The Clarification is needed as the ruling affects the educational location of the child in the action, and there is only 1 week before he is to be enrolled in school. School currently out for spring break.

Thanks and the answers will not be taken as legal advice, just wondering if anyone has done anything similar, or knows if it is considered proper or not.

ocean

I would try first to call the judge's clerk:
Tell them you just got the ruling but you do not see where it says about schoolingn and child needs to start school next week. They may help you, may even ask the judge. See where you can get with that...
or
Call other lawyer and see what his interpretation is...

The clerk may be able to tell you if the other papers are ready and not just mailed out yet. Sometimes I was able to go and look at file myself and see it before they mailed it out.

MixedBag

You got a verbal decision 3 days ago.....right?

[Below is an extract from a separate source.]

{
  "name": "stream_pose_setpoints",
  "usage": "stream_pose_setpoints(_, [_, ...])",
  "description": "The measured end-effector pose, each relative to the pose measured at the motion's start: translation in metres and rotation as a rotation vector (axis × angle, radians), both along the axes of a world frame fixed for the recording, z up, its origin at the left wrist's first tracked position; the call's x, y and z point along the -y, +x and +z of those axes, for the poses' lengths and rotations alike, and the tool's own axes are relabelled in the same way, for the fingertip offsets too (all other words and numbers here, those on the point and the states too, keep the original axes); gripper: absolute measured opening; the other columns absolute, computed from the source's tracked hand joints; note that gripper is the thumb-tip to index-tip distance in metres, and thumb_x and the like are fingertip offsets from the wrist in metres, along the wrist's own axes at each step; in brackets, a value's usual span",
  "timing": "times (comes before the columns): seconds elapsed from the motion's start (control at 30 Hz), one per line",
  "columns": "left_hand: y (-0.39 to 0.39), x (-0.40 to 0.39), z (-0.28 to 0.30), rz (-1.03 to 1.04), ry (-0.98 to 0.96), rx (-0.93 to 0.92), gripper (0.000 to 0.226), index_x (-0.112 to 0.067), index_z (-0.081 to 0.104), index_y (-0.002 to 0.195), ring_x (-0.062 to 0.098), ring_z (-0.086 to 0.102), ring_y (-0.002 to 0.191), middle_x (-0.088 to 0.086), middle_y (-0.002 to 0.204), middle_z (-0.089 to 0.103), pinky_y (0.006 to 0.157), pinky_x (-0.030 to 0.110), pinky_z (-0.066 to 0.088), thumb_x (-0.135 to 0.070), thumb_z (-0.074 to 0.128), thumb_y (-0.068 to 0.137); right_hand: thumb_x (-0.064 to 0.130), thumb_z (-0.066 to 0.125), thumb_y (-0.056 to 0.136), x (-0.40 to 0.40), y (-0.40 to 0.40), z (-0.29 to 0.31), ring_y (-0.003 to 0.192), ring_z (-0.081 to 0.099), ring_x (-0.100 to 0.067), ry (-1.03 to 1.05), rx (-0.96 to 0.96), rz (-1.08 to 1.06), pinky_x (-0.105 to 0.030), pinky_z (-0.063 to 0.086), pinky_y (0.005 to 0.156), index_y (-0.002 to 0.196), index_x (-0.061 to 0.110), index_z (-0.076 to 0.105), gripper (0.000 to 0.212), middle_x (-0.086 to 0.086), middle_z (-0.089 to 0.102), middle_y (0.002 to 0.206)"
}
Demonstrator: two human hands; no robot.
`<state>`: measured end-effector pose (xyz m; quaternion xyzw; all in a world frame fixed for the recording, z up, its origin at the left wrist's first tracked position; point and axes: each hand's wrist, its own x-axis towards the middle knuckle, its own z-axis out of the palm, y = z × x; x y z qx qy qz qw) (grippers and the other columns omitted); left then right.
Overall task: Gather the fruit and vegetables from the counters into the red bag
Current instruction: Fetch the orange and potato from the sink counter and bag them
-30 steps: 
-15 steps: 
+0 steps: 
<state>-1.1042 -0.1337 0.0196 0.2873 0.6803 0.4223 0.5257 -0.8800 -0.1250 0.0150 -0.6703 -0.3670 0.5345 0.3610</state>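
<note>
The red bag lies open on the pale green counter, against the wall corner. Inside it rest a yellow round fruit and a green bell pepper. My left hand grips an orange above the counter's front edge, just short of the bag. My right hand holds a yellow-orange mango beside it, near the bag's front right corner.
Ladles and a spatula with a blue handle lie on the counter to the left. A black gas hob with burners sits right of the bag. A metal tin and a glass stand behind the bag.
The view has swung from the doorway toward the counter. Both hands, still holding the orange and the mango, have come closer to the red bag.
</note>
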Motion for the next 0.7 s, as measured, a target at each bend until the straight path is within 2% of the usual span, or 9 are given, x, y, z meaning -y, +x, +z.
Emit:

Get a copy of the transcript or recording of the hearing -- and call the clerk to see whom you have to contact in order to do this.

then you gotta sit tight until the order that reflects the hearing is drawn up and filed and sent.

UNTIL then, you don't know WHAT it's gonna say, and HOW it's gonna say it.

In WV, we both were allowed to submit corrections and comments to the final order before it really became final.

Don't know how it works in NC.

And we didn't always get to do that, but his latest round, that's how it worked.


Scupper

Thanks I will try that route, but based on past experiance with the Clerks office, it is not going to be easy.

Mixedbag
   great insight there, I know what judge stated as I wrote down about every word, but how the final order reads is going to be anyones guess.

bloom6372

One of the parties' counsel (or if they were pro se, one of the parties) is to write the Order, not the judge (we dealt with NC before the case was transfered). The judge just signs it. Also, it can take a few days to do... We've gotten Orders dated a week or two later, sometimes.

MixedBag

Bloom....that can vary from state to state.  In WV, we were both pro se, and therefore the judge wrote it up.

Scupper -- get a copy of the recording of the hearing yesterday.  I too thought I wrote accurate notes down as to what the judge ordered, but when I listened to the recording, both of us were wrong on one issue, that we both rebutted.

And since the recording arrived "too late" here -- it was in the second letter that I sent that quoted time stamps that didn't even get "in" or considered.